What is the ONE main reason you are planning on voting remain or leave in the upcoming EU referendum?

Brexit the Movie. The film involved many people on the Leave campaign and I realised after watching that film why I need to vote in. I'm not going to say its perfect, but even an unreformed EU is better than an alternative. Whether or not the system is perfect to me isn't that important (at the moment anyway), because what it actually does for us in general is a positive.

I've seen a lot from the leave campaign that has tried to convince voters time and time again to vote against their own interests. Rules, regulations, quotas and tariffs is one area of this. There are reasons why these rules and so on are in place, to ensure that jobs are kept up inside the EU and to ensure that there are safe environments in which people can work in (in summary anyway, obviously it is more complicated than that), but I remember watching on Brexit the movie and on countless other advertisements (many directed at young people) that they wanted to get rid of most regulation, which would not only make it more likely that workers rights would be less well off, but it would probably guarantee this.

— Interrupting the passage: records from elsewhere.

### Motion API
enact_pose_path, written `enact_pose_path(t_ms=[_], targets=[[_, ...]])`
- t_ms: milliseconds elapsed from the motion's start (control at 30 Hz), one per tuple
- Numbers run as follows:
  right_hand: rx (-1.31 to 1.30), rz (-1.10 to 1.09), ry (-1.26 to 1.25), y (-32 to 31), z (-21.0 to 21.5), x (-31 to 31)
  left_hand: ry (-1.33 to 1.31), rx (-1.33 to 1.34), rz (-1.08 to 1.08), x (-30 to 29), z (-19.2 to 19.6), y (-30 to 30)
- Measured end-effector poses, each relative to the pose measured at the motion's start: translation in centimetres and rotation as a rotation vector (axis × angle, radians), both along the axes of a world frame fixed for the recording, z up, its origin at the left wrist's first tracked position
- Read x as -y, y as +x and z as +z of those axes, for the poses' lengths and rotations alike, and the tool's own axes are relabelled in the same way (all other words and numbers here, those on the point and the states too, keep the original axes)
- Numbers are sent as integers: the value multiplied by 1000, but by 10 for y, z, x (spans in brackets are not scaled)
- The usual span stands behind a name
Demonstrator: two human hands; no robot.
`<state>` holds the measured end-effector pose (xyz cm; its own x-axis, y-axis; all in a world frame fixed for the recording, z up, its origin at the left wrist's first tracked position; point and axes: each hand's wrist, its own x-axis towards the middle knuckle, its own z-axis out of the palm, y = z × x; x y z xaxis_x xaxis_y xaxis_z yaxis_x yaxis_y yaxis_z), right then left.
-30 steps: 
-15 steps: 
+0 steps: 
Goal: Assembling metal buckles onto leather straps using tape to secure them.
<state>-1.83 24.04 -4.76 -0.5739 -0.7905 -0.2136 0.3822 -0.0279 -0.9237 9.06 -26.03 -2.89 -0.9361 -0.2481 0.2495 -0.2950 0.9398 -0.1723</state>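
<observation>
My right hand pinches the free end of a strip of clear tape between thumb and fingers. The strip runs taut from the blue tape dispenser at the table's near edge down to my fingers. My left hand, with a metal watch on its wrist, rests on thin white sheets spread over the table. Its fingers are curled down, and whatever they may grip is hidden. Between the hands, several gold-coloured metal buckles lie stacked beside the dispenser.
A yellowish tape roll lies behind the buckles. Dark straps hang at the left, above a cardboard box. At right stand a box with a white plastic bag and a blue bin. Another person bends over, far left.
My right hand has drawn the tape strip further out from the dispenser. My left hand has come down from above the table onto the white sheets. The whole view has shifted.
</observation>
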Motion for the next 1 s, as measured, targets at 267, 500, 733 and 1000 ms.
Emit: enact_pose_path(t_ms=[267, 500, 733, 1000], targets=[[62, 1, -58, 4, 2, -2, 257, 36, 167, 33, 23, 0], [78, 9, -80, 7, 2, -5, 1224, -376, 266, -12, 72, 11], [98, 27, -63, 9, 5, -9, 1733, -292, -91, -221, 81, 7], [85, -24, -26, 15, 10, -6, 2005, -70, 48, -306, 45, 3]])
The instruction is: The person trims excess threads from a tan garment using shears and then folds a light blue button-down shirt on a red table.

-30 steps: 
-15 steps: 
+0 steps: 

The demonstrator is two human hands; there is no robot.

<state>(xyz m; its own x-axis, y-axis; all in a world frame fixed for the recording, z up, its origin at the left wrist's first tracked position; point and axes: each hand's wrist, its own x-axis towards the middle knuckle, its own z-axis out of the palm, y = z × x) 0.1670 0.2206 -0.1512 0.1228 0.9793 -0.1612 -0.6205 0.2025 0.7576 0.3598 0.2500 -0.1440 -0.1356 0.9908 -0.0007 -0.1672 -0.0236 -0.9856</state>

Another thing is the immigration argument. Far too long have the leave campaigns made it about economics and a supposed negative effect of immigration on Britain. They have not once mentioned any positive effect of immigration, like the big fact that immigration contributes net to the economy, instead, they let the uninformed argue about immigrants supposedly getting first access to houses and are the main fault of there not being houses left, even though the actual fact is that there is not enough houses being built.

The third thing for me is life post Brexit. It seems to me that the Leave campaign constantly tries to say that we can be like this country, or we can adopt the model of that country, and so on. Though this all sounds great, time after time the massive imperfections of them models then are revealed and it becomes clear that even by adopting any of these models, or even our own alternative, there is little chance of it making things much better.